Saturday, February 10, 2007

The Zambian government proposed Friday to raise a tax on mining companies, aimed at helping the copper-rich but impoverished nation cash in on high global copper prices.

Finance Minister Ng'andu Magande said the government planned to negotiate with the mining companies on tax revisions.

But more than 70 percent of the population still lives in poverty, which has led to frustration with policies of recently re-elected President Levy Mwanawasa, evidenced in last year's bitter presidential elections. The distribution of copper benefits has become a key element of that debate.

Magande said the government wants to increase the country's royalty tax on copper earnings from 0.6 percent to 3 percent, increase the company income tax from 25 to 30 percent, and reintroduce a 15 percent withholding tax on dividends, interest, royalties and other mining sector transactions.

The existing 0.6 percent royalty tax, which is particularly low compared with taxes in other copper-producing countries, was put in place during an industry downturn early in the decade, when the Zambian government was desperate to attract foreign investment. Copper accounts for more than 60 percent of the southern African nation's exports.
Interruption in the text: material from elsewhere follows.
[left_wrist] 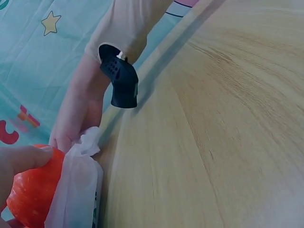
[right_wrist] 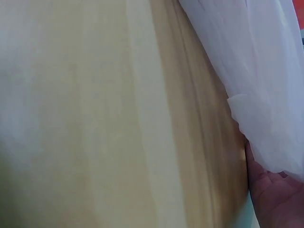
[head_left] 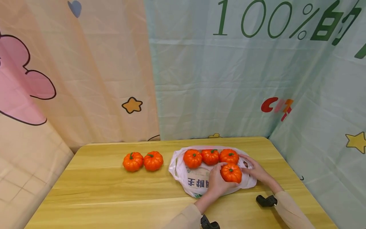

Copper prices have since risen from less than US$1 per pound to more than US$3 per pound (about €5 per kilogram), driven in large part by growing demand from China. Zambian copper production rose by 7.9 percent in 2006, Magande said, from 459,324 metric tons to 492,016 metric tons. The mining industry now directly employs almost 50,000 people in Zambia, he said.

"At the time when copper prices on the international market were low, mining companies were offered tax concessions in order to make their projects viable," Magande said in prepared remarks. "Now that the prices are high, there is need to review these concessions so that the nation can benefit from increased earnings from the mining companies."

Talk of revising the copper tax has raised fears, however, of a backlash among foreign mining companies many of which entered into long-term contracts with the government.

Magande said the government would now seek negotiations with those companies "so that there is mutual consent by contracting parties to revise the tax regime to the new rates."